*Data in this exercise*:
-------
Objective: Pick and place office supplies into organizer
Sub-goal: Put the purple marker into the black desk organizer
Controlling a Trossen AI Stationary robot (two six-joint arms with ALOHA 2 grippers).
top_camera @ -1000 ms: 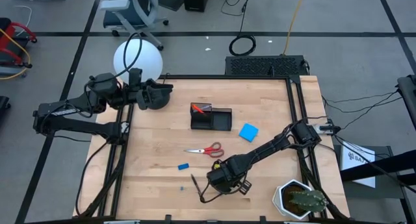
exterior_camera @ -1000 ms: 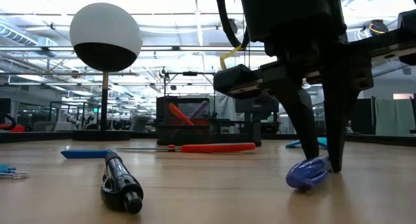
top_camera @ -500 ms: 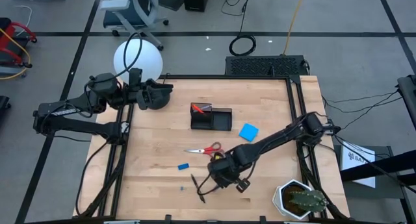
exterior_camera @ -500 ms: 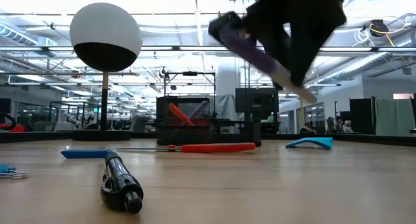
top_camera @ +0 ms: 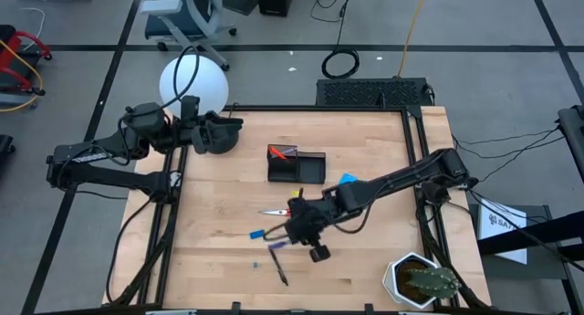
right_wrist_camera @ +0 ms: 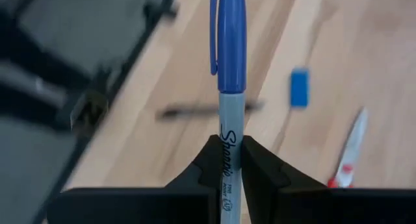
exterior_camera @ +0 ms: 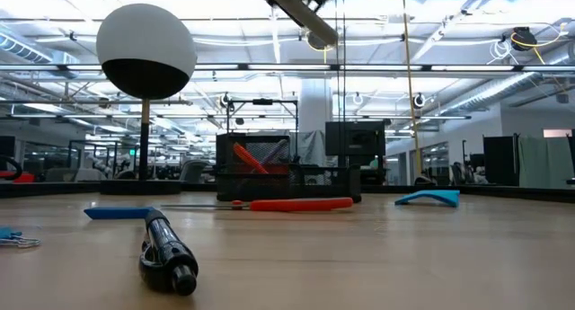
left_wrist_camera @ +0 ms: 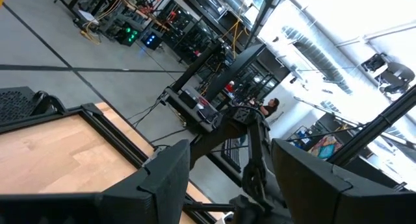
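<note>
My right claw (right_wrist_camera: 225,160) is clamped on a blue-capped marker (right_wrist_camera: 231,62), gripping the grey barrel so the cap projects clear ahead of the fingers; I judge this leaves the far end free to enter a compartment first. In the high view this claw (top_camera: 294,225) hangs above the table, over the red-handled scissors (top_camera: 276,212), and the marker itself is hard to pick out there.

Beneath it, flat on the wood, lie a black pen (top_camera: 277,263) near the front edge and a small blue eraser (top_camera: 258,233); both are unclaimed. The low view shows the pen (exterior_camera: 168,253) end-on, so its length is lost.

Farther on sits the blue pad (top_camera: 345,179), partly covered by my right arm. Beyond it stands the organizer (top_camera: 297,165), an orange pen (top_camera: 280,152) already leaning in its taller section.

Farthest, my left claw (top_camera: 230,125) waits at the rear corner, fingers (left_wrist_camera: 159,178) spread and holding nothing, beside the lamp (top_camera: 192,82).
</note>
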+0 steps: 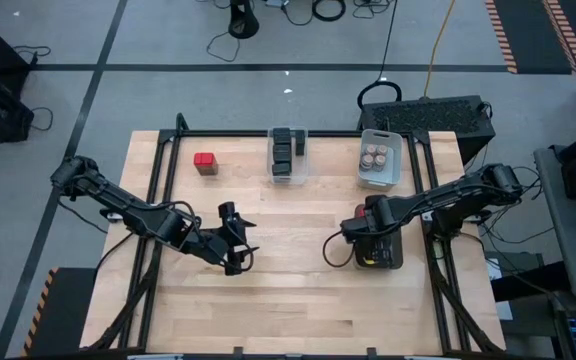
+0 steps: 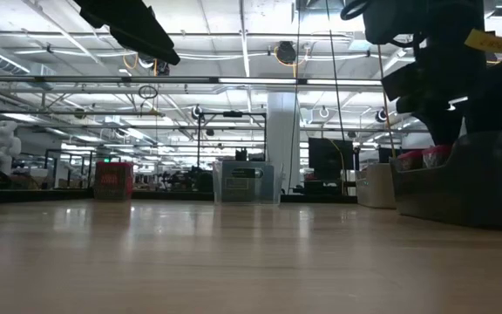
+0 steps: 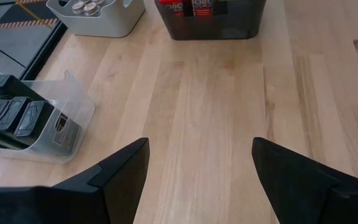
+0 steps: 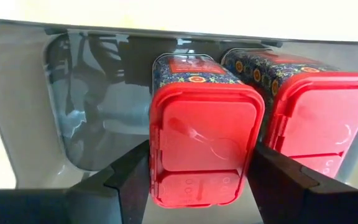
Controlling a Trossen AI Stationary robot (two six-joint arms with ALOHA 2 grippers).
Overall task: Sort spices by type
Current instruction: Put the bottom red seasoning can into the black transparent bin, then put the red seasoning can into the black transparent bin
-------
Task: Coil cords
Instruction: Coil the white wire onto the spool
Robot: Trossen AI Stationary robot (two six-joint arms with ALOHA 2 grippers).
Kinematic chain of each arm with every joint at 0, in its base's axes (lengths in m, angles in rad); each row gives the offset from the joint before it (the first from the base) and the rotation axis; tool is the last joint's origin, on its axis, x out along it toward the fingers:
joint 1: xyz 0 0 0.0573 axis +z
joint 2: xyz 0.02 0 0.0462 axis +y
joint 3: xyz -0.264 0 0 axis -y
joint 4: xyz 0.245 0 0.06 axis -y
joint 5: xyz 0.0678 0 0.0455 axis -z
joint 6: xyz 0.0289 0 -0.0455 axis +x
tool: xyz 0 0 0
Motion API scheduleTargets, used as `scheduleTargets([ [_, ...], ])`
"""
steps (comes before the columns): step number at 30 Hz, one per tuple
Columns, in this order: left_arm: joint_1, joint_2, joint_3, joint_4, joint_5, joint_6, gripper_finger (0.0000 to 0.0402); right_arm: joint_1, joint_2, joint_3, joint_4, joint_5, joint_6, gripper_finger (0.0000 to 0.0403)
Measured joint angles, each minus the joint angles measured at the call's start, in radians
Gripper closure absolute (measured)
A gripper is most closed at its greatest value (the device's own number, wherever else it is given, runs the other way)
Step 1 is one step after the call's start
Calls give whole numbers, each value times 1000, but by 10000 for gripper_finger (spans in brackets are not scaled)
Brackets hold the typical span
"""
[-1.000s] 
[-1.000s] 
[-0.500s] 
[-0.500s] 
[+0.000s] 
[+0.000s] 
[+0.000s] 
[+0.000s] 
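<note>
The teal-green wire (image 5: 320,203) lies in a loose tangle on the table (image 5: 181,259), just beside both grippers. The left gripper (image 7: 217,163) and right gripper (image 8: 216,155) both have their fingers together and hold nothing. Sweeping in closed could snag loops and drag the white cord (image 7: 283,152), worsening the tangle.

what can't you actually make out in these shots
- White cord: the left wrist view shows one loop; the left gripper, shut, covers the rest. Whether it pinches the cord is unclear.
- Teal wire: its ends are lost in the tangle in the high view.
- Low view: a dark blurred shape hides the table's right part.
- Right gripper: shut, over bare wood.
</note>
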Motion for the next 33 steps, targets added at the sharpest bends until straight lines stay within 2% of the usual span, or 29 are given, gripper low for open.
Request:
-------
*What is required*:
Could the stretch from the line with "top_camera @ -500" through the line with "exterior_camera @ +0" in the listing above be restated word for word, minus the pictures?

*Answer to this task*:
top_camera @ -500 ms: 
exterior_camera @ -500 ms: 
top_camera @ +0 ms: 
right_wrist_camera @ +0 ms: 
exterior_camera @ +0 ms: 

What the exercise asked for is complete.